Each line below should be restated word for word.

+===+

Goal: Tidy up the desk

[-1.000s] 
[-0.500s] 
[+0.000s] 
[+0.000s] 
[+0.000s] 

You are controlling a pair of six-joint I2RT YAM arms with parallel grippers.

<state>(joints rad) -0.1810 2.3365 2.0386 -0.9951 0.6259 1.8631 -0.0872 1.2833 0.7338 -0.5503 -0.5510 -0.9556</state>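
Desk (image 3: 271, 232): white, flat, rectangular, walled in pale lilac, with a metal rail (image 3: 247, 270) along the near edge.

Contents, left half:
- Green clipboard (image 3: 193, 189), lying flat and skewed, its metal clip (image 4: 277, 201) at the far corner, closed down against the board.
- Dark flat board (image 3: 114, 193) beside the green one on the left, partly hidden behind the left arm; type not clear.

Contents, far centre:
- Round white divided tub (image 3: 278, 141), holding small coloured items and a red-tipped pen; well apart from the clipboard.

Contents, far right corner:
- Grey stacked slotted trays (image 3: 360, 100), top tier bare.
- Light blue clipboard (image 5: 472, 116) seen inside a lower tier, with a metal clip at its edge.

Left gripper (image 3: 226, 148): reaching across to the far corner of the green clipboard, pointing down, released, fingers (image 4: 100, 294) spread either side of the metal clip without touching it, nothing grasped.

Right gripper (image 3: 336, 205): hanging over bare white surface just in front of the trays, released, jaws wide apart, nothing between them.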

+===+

__Answer space__.
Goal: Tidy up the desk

[-1.000s] 
[-0.500s] 
[+0.000s] 
[+0.000s] 
[+0.000s] 

You are controlling a pair of six-joint I2RT YAM arms with parallel grippers.

<state>(joints rad) -0.1810 2.3365 2.0386 -0.9951 0.6259 1.8631 -0.0872 1.2833 0.7338 -0.5503 -0.5510 -0.9556</state>
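Desk (image 3: 271, 232): white, flat, rectangular, walled in pale lilac, with a metal rail (image 3: 247, 270) along the near edge.

Contents, left half:
- Green clipboard (image 3: 193, 189), lying flat and skewed, its metal clip (image 4: 277, 201) at the far corner, closed down against the board.
- Dark flat board (image 3: 114, 193) beside the green one on the left, partly hidden behind the left arm; type not clear.

Contents, far centre:
- Round white divided tub (image 3: 278, 141), holding small coloured items and a red-tipped pen; well apart from the clipboard.

Contents, far right corner:
- Grey stacked slotted trays (image 3: 360, 100), top tier bare.
- Light blue clipboard (image 5: 472, 116) seen inside a lower tier, with a metal clip at its edge.

Left gripper (image 3: 226, 148): reaching across to the far corner of the green clipboard, pointing down, released, fingers (image 4: 100, 294) spread either side of the metal clip without touching it, nothing grasped.

Right gripper (image 3: 336, 205): hanging over bare white surface just in front of the trays, released, jaws wide apart, nothing between them.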

The exercise calls for nothing further.